What to produce ▸ Please keep to the lines below from the one with "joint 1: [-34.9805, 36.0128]" through the one with "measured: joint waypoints", and restate them word for word, ends included.
^^^^
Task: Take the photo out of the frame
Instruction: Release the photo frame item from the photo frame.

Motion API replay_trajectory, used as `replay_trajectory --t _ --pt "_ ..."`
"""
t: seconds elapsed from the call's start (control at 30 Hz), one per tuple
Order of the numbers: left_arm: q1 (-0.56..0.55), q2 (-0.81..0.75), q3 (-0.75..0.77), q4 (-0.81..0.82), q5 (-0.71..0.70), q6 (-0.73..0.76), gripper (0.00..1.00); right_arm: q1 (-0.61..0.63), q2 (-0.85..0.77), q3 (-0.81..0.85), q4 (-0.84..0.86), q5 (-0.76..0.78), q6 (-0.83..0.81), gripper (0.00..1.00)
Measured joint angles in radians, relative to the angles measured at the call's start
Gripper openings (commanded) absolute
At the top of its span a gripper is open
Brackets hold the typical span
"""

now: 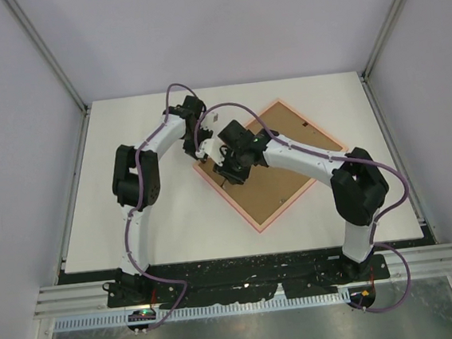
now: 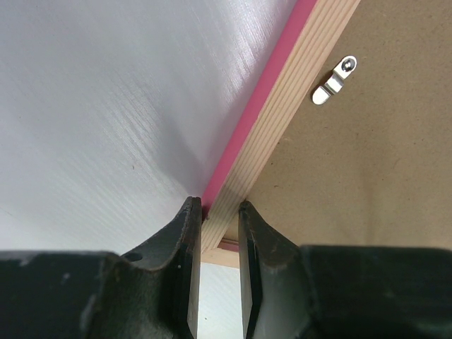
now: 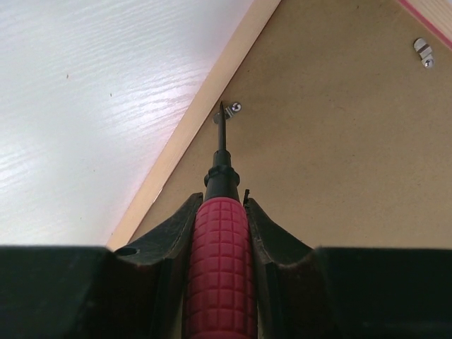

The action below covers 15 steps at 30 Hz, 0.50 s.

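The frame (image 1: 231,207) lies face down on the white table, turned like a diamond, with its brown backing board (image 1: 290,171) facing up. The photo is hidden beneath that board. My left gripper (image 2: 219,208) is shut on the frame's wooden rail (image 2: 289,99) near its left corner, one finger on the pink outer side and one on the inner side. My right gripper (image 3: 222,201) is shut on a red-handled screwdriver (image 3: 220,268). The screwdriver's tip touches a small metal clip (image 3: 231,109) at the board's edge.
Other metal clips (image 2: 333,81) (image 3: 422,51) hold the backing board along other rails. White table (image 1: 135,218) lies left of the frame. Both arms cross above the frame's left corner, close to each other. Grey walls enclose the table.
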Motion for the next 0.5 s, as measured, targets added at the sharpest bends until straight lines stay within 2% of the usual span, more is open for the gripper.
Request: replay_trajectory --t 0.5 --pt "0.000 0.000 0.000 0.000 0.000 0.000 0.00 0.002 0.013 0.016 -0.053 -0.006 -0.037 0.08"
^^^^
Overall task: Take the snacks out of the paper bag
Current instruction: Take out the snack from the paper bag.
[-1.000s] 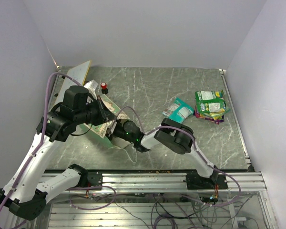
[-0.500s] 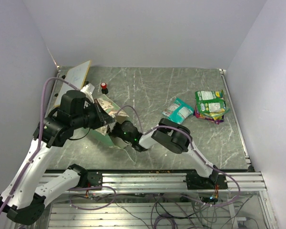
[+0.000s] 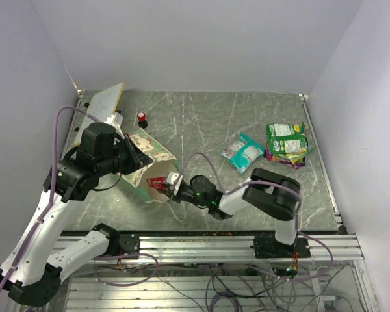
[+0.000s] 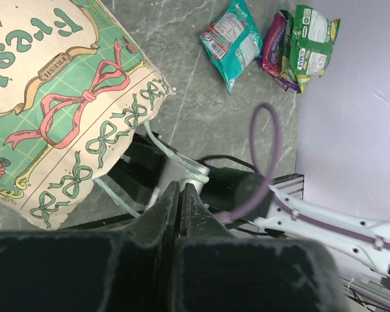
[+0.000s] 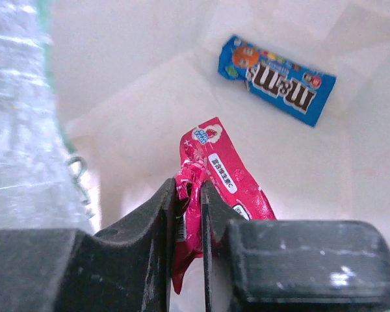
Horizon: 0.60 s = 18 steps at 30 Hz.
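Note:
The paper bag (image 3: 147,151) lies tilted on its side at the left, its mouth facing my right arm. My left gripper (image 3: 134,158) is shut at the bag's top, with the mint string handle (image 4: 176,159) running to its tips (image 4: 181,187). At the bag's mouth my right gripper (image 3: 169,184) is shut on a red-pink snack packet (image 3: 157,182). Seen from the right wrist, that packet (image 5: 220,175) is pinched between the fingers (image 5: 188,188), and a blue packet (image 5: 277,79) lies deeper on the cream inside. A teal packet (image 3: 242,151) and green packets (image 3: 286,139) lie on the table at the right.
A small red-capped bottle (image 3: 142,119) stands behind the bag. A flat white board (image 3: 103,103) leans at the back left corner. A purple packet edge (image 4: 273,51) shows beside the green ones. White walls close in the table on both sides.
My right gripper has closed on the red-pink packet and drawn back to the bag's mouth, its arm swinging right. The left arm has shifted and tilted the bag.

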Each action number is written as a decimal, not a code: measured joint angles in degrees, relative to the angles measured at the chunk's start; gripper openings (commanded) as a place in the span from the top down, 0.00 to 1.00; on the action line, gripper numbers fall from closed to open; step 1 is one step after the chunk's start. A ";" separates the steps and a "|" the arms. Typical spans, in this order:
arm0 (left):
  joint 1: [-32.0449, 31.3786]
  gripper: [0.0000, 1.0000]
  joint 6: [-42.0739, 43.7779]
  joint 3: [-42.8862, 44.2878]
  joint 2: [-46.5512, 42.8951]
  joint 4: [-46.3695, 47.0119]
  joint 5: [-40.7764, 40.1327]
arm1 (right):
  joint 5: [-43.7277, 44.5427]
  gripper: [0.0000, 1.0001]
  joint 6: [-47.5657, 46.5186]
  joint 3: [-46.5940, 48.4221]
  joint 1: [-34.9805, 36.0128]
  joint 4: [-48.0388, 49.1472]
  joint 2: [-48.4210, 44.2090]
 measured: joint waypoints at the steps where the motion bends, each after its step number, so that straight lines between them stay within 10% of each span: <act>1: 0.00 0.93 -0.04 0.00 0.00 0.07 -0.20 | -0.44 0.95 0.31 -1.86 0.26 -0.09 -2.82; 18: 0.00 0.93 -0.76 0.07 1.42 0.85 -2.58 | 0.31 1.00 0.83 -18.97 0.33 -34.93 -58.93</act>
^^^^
Answer for this exercise ▸
  joint 1: [-34.9805, 36.0128]
  joint 4: [-48.0388, 49.1472]
  joint 2: [-48.4210, 44.2090]
 measured: joint waypoints at the steps where the motion bends, each after its step number, so that straight lines between them stay within 10% of each span: <act>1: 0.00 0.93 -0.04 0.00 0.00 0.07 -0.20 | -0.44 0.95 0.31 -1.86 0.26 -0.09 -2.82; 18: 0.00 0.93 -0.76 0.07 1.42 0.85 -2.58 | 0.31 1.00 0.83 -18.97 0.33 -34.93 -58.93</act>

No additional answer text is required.